-- Directions --
Take the data below and filter it for lines containing the word "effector"; show each line found.

==*==

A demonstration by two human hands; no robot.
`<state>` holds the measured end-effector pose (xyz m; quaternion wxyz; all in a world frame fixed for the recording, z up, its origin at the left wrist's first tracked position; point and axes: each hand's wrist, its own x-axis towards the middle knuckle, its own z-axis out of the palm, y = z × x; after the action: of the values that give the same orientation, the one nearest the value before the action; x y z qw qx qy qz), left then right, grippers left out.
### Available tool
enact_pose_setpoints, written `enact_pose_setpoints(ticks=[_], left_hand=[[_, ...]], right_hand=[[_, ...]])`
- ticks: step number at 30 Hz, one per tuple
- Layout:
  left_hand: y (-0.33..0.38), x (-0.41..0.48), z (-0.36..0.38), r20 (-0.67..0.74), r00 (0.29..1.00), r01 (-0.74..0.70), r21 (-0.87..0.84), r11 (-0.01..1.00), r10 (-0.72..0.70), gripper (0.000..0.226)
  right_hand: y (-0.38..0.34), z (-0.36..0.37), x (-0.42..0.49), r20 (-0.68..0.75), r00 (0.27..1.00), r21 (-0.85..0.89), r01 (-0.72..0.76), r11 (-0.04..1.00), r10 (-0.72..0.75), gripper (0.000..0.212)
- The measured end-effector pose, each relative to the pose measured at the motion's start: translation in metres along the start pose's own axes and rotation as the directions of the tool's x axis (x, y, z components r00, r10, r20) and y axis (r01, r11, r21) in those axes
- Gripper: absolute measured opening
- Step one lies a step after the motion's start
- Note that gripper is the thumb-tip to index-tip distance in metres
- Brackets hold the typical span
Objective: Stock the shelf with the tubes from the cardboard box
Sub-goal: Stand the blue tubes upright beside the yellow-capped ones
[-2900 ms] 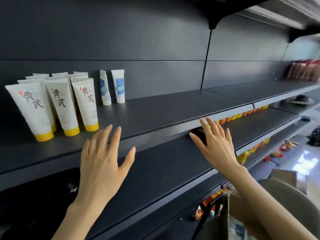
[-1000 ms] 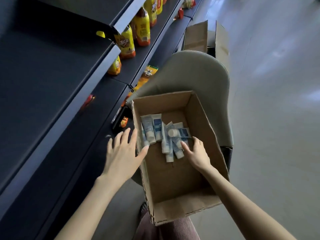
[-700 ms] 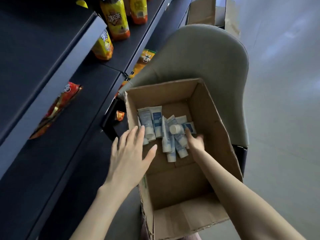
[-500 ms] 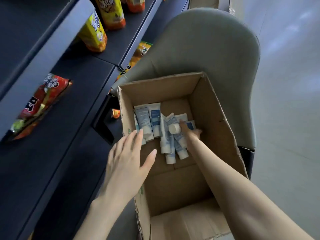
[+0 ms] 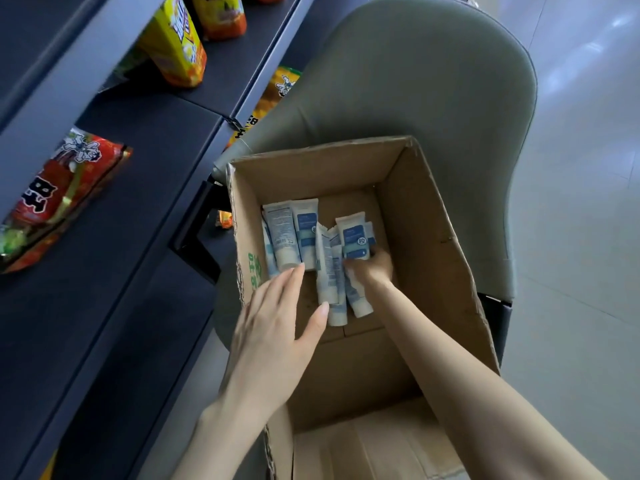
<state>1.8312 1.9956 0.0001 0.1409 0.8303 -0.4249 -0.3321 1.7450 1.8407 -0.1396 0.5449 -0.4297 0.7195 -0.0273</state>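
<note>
An open cardboard box (image 5: pixel 426 244) rests on a grey chair, with several white-and-blue tubes (image 5: pixel 287 233) lying on its bottom. My right hand (image 5: pixel 372 268) is deep inside the box, its fingers closed around one tube (image 5: pixel 355 237) that is tipped up above the pile. My left hand (image 5: pixel 277 334) hovers over the box's left wall with fingers spread, holding nothing. The dark shelf (image 5: pixel 114 209) runs along the left.
A grey padded chair (image 5: pixel 415 81) holds the box. Yellow and orange snack bags (image 5: pixel 176 43) stand on a lower shelf at the top left. A red snack packet (image 5: pixel 55 188) lies on another shelf. Pale floor (image 5: pixel 581 202) spreads to the right.
My view dropped from the upper shelf to the box. My right hand went into the tubes and closed on one, lifting its end. My left hand came over the box's left edge.
</note>
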Motion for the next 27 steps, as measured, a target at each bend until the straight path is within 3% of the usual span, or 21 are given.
enact_pose_setpoints(ticks=[6, 11, 14, 18, 24, 27], left_hand=[[-0.004, -0.006, -0.003, 0.036, 0.999, 0.033, -0.154, 0.988, -0.028, 0.057], [-0.011, -0.013, -0.003, 0.042, 0.996, 0.083, -0.384, 0.919, -0.073, 0.039], [-0.013, -0.014, -0.005, 0.031, 0.993, 0.113, -0.469, 0.876, -0.112, 0.029], [-0.012, -0.013, -0.01, -0.001, 0.986, 0.133, -0.587, 0.799, -0.165, 0.026], [-0.009, -0.015, -0.014, -0.081, 0.984, 0.049, -0.728, 0.684, -0.157, 0.013], [-0.013, -0.022, -0.015, -0.129, 0.972, 0.014, -0.803, 0.595, -0.198, 0.022]], right_hand=[[0.0, -0.01, -0.01, 0.021, 1.0, 0.068, -0.005, 0.998, 0.003, 0.053], [0.003, -0.021, -0.031, 0.125, 0.987, 0.244, -0.129, 0.961, 0.1, 0.039], [0.006, -0.029, -0.058, 0.289, 0.957, 0.327, -0.112, 0.938, 0.014, 0.033], [0.002, -0.036, -0.101, 0.478, 0.866, 0.438, -0.093, 0.894, -0.144, 0.03], [-0.002, -0.03, -0.157, 0.581, 0.749, 0.533, -0.055, 0.845, -0.318, 0.042], [0.0, -0.021, -0.172, 0.575, 0.74, 0.549, -0.033, 0.835, -0.349, 0.039]])
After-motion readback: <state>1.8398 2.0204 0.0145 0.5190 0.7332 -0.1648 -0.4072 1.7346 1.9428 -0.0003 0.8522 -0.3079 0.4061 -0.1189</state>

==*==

-- Your response --
`<state>` holds the measured end-effector pose (xyz m; quaternion wxyz; all in a world frame fixed for the recording, z up, its origin at the left wrist's first tracked position; point and axes: each hand's wrist, its own x-axis towards the middle knuckle, its own z-axis out of the palm, y = z × x; after the action: of the values that give the same orientation, the one nearest the value before the action; x y z qw qx qy qz), left then right, grippers left out.
- The measured end-effector pose, each relative to the pose measured at the motion's start: translation in metres along the start pose's own axes and rotation as the directions of the tool's x axis (x, y, z components r00, r10, r20) and y axis (r01, r11, r21) in those axes

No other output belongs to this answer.